What is the importance and relationship of the hydrodynamic size of nanoparticles measured with DLS to the size measured with TEM?
Good question. I’ll try and answer your question part by part from what I understand. Firstly, as we already know that by DLS we get the hydrodynamic radius of the particle whereas by TEM we get an estimation of the projected area diameter. So as far as DLS is concerned, the theory states that when a dispersed particle moves through a liquid medium, a thin electric dipole layer of the solvent adheres to its surface. This layer influences the movement of the particle in the medium. Thus the hydrodynamic diameter gives us information of the inorganic core along with any coating material and the solvent layer attached to the particle as it moves under the influence of brownian motion. While estimating size by TEM, this hydration layer is not present hence, we get information only about the inorganic core. The projected area diameter estimated by TEM is theoretically defined as the area of a sphere having the same area as the projected area of the particle resting in a stable positon. Sometimes due to poor contrast in TEM the size measurement of the coating layer if present could be underestimated or missed. Hence, the hydrodynamic diameter is always greater than the size estimated by TEM.

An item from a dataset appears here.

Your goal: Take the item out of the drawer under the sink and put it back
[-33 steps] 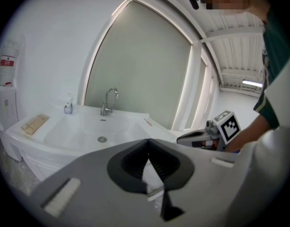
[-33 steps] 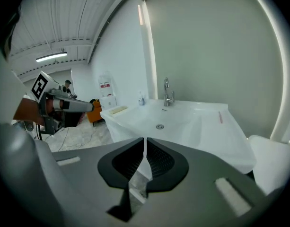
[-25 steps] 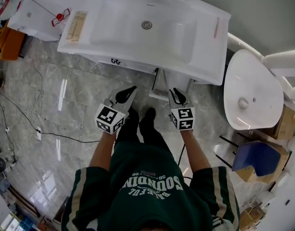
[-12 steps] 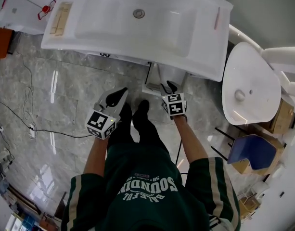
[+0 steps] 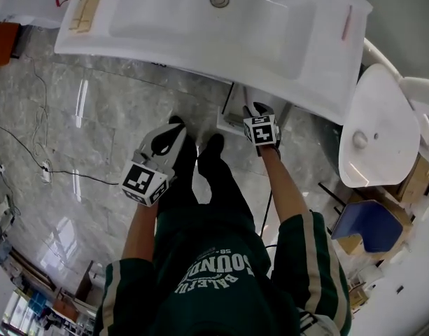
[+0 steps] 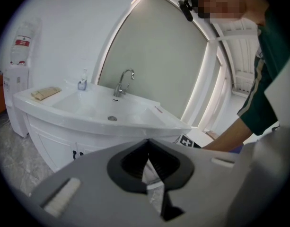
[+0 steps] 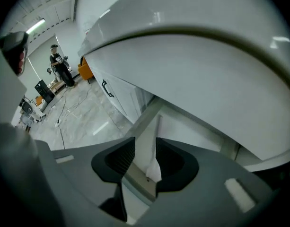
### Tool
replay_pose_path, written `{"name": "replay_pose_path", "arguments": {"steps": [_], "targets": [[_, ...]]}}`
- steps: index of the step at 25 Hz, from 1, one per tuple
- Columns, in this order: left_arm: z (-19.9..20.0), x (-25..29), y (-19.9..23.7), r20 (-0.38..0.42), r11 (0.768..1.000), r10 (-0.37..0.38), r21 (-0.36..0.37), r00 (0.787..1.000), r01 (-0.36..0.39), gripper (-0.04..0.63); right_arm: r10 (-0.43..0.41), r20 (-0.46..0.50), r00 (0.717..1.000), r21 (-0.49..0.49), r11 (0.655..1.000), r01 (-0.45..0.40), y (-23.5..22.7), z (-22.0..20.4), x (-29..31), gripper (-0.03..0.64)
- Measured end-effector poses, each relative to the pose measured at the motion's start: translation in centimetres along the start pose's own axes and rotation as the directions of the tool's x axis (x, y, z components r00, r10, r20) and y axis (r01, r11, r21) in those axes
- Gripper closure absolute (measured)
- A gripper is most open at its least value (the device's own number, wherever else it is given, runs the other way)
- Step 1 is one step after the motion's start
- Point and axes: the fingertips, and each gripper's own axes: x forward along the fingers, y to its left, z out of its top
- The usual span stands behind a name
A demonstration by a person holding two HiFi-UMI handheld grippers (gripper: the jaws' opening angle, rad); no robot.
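Observation:
A white drawer (image 5: 233, 112) stands pulled out beneath the white sink (image 5: 221, 26). My right gripper (image 5: 257, 109) points steeply down at the drawer's right side, under the sink's front edge. Its jaws have just been opening and stand open. In the right gripper view, the gap of the right gripper (image 7: 145, 144) shows only the drawer's rim (image 7: 137, 179) and pale inside, and no pad presses on anything. Which thing in there is the item I cannot tell. My left gripper (image 5: 177, 127) hangs lower left over the floor, shut and empty; in the left gripper view its (image 6: 147, 142) tips meet.
A white toilet (image 5: 375, 128) stands right of the sink, with a blue stool (image 5: 371, 226) and a cardboard box (image 5: 418, 172) behind it. The person's black shoes (image 5: 208, 149) are just before the drawer. A cable (image 5: 60, 175) runs over the marble floor at left.
Both grippers have sunk. The right one dropped further and moved forward under the sink's edge to the open drawer. The left one drifted down and slightly left.

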Motion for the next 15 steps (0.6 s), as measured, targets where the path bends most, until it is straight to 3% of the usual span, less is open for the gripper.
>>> {"name": "replay_pose_path", "arguments": {"steps": [15], "targets": [[-4.8, -1.9, 2.8, -0.036, 0.994, 0.084, -0.072, 0.996, -0.086, 0.545, -0.04, -0.149, 0.988, 0.014, 0.999, 0.043, -2.7, -3.2, 8.1, 0.495]]}}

Talking about the importance of the hydrodynamic diameter, many studies suggest that it is an important paramater for understanding and optimizing the nanoparticles’ performance in biological assays as well as understanding the in vitro migration of the particles.
Well, in my opinion, both are “true” size. They are just two different things, with TEM you measure the core size and with DLS you have into account the surfactant and the interaction with solvent molecules. Of course TEM is important but for me, working on nanoparticles for bioimaging, is much more important the hydrodynamic size. A nanoparticle with 5 nm size and homogeneous in TEM that once in water is 1000 nm is worthless.